Are you feeling ‘left out’ lonely? An example is where you see groups of friends you used to go out with having fun on Facebook, which gives you a feeling of being excluded. This is common in people who move to a new area or who don’t have a close network of friends. Or are you feeling ’emotionally lonely’? This can be like social exclusion but with added emotional difficulties such as feeling anxious or depressed because you have no close emotional bonds with anyone.
Take some time out to identify how you really feel and how your loneliness affects you. Acknowledging the feelings you have can help you to overcome them.
What social interaction do you need?
This largely depends on your personality type (introvert or extrovert). You may want to make lots of new friendships, or you might be the type of person who prefers one or two close friends. You might be happy meeting a close friend once a month for coffee, or you may prefer to be going out to the pub every week. Identify what sort of friendships you need to fulfil you.
How you can stop being lonely
Here are a few practical tips to help you make the first steps.
- Get outside. Seriously simple but that’s where the people are! Even if you don’t talk to a single soul at first, getting out is the first step. OK, is that too scary? In which case read on…
- Stay inside. Hey you know what there’s this cool new thing called the internet and loads of people (real people) hang out there. Go onto Google and type in ‘forum for lonely people’ or similar, start reaching out.
- Tell someone. I don’t care who you tell, but you gotta tell someone. It could be a friend you haven’t seen for ages, a family member, your partner, an online community or club. ANYONE. Reach out there and you’ll be surprised by what you get back. Just call, email them or chat online and say the simple words “actually I’ve been feeling a bit lonely lately…”
- Get networking. I know this might scare the shit out of you, but if you’re running a business then it’s a great way to get out the house, talk to people, possibly bring in some business and maybe even make friends. It doesn’t have to be oh so scary suity business cardy networking either, research online and see if there’s a Networking Mummies (or other female business) group in your area. These are much more informal and friendly than traditional networking events.
- Be your own BFF. This might sound a bit hippy, but it’s really important to love yourself and enjoy the time that you do spend alone. Make time for yourself each day where you choose to be alone. Banish your partner/hubby/kids to bed/another room and have 30 minutes in your own company.
- Talk to a complete stranger – arrghggh scary.

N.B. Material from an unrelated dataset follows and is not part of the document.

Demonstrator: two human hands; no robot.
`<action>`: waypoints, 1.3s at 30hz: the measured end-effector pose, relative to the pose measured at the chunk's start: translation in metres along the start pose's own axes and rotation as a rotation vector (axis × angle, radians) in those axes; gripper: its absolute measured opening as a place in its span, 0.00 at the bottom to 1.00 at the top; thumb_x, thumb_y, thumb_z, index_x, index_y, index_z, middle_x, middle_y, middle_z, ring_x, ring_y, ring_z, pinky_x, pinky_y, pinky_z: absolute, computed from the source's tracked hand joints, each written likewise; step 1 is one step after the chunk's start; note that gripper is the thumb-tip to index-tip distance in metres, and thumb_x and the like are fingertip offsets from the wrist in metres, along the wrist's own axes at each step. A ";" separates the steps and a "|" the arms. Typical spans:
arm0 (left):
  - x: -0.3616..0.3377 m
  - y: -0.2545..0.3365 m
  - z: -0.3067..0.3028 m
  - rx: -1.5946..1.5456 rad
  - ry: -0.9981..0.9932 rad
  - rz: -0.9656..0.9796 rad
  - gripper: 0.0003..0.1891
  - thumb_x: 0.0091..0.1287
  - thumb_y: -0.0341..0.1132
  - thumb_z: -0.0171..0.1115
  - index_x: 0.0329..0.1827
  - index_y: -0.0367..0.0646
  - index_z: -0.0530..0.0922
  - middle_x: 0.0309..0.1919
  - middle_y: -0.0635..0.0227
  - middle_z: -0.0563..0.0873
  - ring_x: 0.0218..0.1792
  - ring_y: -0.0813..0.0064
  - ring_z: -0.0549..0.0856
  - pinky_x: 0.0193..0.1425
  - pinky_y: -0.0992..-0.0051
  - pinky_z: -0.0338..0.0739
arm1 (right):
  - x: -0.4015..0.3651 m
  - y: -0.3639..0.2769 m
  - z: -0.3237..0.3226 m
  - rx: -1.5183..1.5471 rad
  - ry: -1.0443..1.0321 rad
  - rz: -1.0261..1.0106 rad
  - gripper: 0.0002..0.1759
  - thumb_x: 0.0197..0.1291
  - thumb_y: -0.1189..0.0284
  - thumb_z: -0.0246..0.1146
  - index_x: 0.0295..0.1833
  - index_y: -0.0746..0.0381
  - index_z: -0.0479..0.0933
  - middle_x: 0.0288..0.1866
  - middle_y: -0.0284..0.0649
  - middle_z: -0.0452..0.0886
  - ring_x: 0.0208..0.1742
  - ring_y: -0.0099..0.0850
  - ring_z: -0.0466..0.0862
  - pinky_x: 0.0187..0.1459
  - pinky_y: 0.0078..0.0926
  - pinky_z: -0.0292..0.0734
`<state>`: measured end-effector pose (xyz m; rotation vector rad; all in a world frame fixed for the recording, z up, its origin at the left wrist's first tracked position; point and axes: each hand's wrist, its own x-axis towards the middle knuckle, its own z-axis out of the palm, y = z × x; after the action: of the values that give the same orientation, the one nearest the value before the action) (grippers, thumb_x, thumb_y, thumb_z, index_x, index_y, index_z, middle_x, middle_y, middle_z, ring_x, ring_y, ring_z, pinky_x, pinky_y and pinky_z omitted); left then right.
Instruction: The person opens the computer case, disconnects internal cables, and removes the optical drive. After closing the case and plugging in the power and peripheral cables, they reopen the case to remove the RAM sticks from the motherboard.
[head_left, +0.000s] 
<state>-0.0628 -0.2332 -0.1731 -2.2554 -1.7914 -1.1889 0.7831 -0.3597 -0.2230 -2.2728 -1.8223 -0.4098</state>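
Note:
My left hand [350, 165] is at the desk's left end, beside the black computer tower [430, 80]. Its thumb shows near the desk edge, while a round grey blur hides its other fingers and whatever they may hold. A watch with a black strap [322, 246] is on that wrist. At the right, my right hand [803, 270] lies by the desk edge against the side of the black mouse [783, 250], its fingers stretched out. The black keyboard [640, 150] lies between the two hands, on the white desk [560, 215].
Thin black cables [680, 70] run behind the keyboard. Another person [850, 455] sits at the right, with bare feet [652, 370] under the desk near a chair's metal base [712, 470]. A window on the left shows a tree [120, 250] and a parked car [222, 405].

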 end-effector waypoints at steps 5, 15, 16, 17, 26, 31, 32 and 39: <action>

So when you go back to the whole ‘go outside’ thing, have a go at talking to someone. Start with a simple “Good morning” salutation as you walk past someone (who cares if they think you’re mad, you probably won’t see them again). Gradually build up to having a conversation with someone in a queue at the supermarket “Gosh, busy in here today isn’t it”.
- Take your work away from your workplace. Plan a day a week where you work somewhere other than your home office; a local cafe with WiFi is a good start. Go to MeetUp.com to see what kind of events are going on in your local area as you might be able to find a group of like-minded home workers who meet up once a month. Also check out UK Jelly to see if there are any co-working events near you,
- Look out for cues clues (yes I did mean to say that). What vibes are you giving off? Do you go on the school run with your head down and arms folded? Take a more relaxed stance and smile at people. No manic grinning though, just a gentle smile is perfect. Look for clues in others too – is there another parent who looks to be on their own? Are they stood there head down, arms folded, no eye contact? Chances are they are feeling lonely too.
- Find other mums in your area. Go to MummySocial.com to link up with other mums in your area and remember they’ve joined Mummy Social because they are feeling like they need to link up with someone.
If you are struggling with loneliness and it’s causing social anxiety or depression, get support online or go and see your GP – there’s no shame in admitting you’re having difficulties.